As presented in Table 5, even though the student-led education was not accompanied by the provision of resources such as ITNs, they worked closely with local health offices to resolve access challenges. In this study ownership of ITN (baseline, OR = 4.40, and endline, OR = 1.77), number of ITNs owned (baseline, OR = 2.15 and endline, OR = 1.61), and access to one ITN for every 2 people in households (baseline, OR = 16.7 and endline, OR = 10.0) remained predictors of ITN utilization over intervention periods. Access remains a stronger predictor, i.e., the probability of using ITN was 10-fold more among people accessed with ITN at endline, which was 16.7 times at baseline. The above figures show that the magnitude of effects of ownership, number and access of ITN significantly reduced at endline compared to baseline, with percentages of change by − 59.8, − 25.1, and − 39.4%, respectively. These figures indicate the challenges of ITN availability and access that were resolved at endline compared to baseline. Interestingly, the ITNs observed to have holes negatively predicted the use of ITN (OR = 0.74, 95% CI: 0.54, 0.93) at baseline, while at endline people mended the holes and improved the usability of the ITNs, i.e., there was no difference in using ITN because it had a hole (OR = 1.04, 95% CI: 0.86, 1.26). The percentage change of odds of improving ITN for usability was 40.5%. Additionally, the odds ratios of the number of ITNs saved as a negative predictor was increased by 43.0% at endline compared to baseline, potentially indicating misdistribution practices of ITNs that increased overtime at reducing effect on its use.

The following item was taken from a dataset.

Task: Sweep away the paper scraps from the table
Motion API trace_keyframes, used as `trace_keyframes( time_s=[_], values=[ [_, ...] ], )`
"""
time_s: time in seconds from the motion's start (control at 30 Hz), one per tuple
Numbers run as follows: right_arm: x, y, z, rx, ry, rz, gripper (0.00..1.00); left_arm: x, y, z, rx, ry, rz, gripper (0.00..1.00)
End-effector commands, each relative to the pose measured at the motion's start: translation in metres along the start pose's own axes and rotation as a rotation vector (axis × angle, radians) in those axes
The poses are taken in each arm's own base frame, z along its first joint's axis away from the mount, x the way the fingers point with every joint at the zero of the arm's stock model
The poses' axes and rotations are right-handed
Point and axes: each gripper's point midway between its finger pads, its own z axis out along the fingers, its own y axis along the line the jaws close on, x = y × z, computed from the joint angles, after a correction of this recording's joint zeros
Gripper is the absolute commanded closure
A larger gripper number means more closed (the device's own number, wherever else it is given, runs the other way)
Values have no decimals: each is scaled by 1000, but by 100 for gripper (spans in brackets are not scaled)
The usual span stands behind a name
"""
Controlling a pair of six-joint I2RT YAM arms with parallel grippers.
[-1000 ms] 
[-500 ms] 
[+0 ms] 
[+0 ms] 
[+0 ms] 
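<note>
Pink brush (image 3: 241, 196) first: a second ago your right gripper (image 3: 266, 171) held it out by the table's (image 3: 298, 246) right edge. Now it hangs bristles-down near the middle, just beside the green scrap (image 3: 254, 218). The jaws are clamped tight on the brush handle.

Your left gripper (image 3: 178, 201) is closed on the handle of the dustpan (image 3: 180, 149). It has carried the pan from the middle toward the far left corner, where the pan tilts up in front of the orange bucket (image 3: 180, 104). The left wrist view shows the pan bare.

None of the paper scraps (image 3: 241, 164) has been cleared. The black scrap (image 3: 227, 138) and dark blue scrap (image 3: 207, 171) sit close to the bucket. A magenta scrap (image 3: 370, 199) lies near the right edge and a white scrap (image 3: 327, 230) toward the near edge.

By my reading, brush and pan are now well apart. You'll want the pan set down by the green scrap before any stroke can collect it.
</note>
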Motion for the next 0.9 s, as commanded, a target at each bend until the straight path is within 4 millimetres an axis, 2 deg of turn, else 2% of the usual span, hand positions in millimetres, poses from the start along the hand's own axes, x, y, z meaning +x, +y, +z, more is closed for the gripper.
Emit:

School-based education and perceptions related predictors of ITN utilization

As presented in Table 5, the study revealed that the content intensity of school-based education became one of the predictors of ITN at endline, which was not a predictor at baseline. The percentage change in odds ratio over the intervention periods was only 3.0%, indicating the need to advance the role of schools in prediction of ITN utilization. Perceptions (attitudes and perceived efficacy of ITN) and evaluative acceptance of ITN as a relevant tool for controlling the danger of malaria remained positive predictors of ITN along the intervention periods.

Discussion

The current study investigated the effectiveness of engaging primary school (grade 5–8) students in teaching their parents at home in rural settings by following objective-based and flipchart-supported peer discussion. From the post-intervention survey, students were perceived by parents to be credible messengers (64.3%) and good reminders (56.7%). The study generated significant changes in exposure, knowledge, perceptions, and practices over the intervention periods (2017–2019). There was a significant positive change in exposure to malaria messages delivered by students in terms of reach (ES = 44.5%) and content intensity (ES = 19.3%).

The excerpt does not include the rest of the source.